SEÇİM, AMA NASIL? (2)
Cumhurbaşkanı DEMİREL’in tartışmaya açtığı ‘sistem’ konusu, ondan önce 8. Cumhurbaşkanı merhum Turgut ÖZAL tarafından ‘TÜRKİYE, Başkanlık sistemine geçsin mi?’ şeklinde bir arayışa yöneltilmişti. Daha sonra da konu küllenmiş; ne zaman ki 24 ARALIK 1995’de Milletvekili genel seçimleri yapılmış, seçim sonucunda meclis’e parçalanmış bir siyasi tablo yansımış ve geçen 3 yılda 3 hükümet kurulmuştu… İşte o zaman konu tekrar gündeme çıkmıştır.
Kamuoyunda bir süre dalgalanan konu ‘sistem tıkandı’ şeklinde bir genel yargıya bürünmüştür. Tıkanan sistemi açabilecek formül olarak da, Türkiye’de siyaset üzerine objektif yorum yapabilen uzmanların aşağı-yukarı birleştikleri bir fikir öne çıkıyordu.
Öne çıkan düşüncenin esası şudur: “Türkiye ‘yarı başkanlık’ sistemine geçmeli, ancak buna geçerken seçim sistemi reforma tamamlayıcı bir unsur olmalıydı.”
A.B.D.’nde olduğu gibi bir tam başkanlık sistemi, TÜRKİYE için uygun bir model olamazdı. Zaten ‘tam başkanlık’ Amerika’ya özgü bir sistemdi, dünyada başka bir örneği de yoktu. A.B.D.’nin eyaletler halinde yönetilen dünyanın en gelişmiş süper devleti olduğunu düşünürsek, oradaki modeli aynen almanın pek de gerçekçi olmayacağını onaylamak mümkündür.

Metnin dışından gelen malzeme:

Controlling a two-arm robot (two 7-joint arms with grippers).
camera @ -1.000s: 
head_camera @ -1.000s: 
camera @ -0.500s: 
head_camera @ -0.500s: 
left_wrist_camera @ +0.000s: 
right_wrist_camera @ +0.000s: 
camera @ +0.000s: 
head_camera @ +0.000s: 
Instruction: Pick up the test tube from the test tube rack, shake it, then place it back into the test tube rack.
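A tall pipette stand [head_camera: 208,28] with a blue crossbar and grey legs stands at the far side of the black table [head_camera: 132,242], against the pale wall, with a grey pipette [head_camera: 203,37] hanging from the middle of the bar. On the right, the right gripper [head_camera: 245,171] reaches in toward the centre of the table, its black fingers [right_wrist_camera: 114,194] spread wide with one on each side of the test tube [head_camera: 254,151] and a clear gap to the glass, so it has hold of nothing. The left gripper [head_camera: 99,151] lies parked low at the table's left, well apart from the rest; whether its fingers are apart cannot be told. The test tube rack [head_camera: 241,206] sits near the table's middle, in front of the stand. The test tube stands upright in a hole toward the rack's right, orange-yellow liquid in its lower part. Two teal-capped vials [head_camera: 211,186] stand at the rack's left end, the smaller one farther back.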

“Yarı Başkanlık sistemi” ni ise, başarıyla uygulayan ülkeler vardı. Yarı başkanlık sisteminin en belirgin yönü: siyasetin tıkandığı, Meclis’in hükümet krizine çözüm üretemediği noktada, Cumhurbaşkanının Meclis’i feshetme ve memleketi seçime götürme yetkisidir. Böylece memleket, gereksiz çekişmeler ve kısa ömürlü koalisyon hükümetleriyle istikrarsız bir ortalama sürüklenmekten kurtulmuş olacaktır.
Yarı başkanlık sistemine işlerlik kazandıracak en önemli unsur ise, yapılacak bir “seçim reformu” ile sağlanabilir. Bu konuda, gerek Cumhurbaşkanı DEMİREL, gerekse, siyaset uzmanlarının buluştukları nokta, “Dar bölgeli, iki turlu seçim” sistemi şeklinde belirlemektedir.
İlk etapta yarı başkanlık sistemine geçilemese bile (böyle bir sistem değişimi, öncelikle ANAYASA değişikliğini gerektirir) ‘dar bölgeli, iki turlu seçim’ reformunu, çıkartılacak bir kanunla hayata geçirmek pekâlâ mümkündür.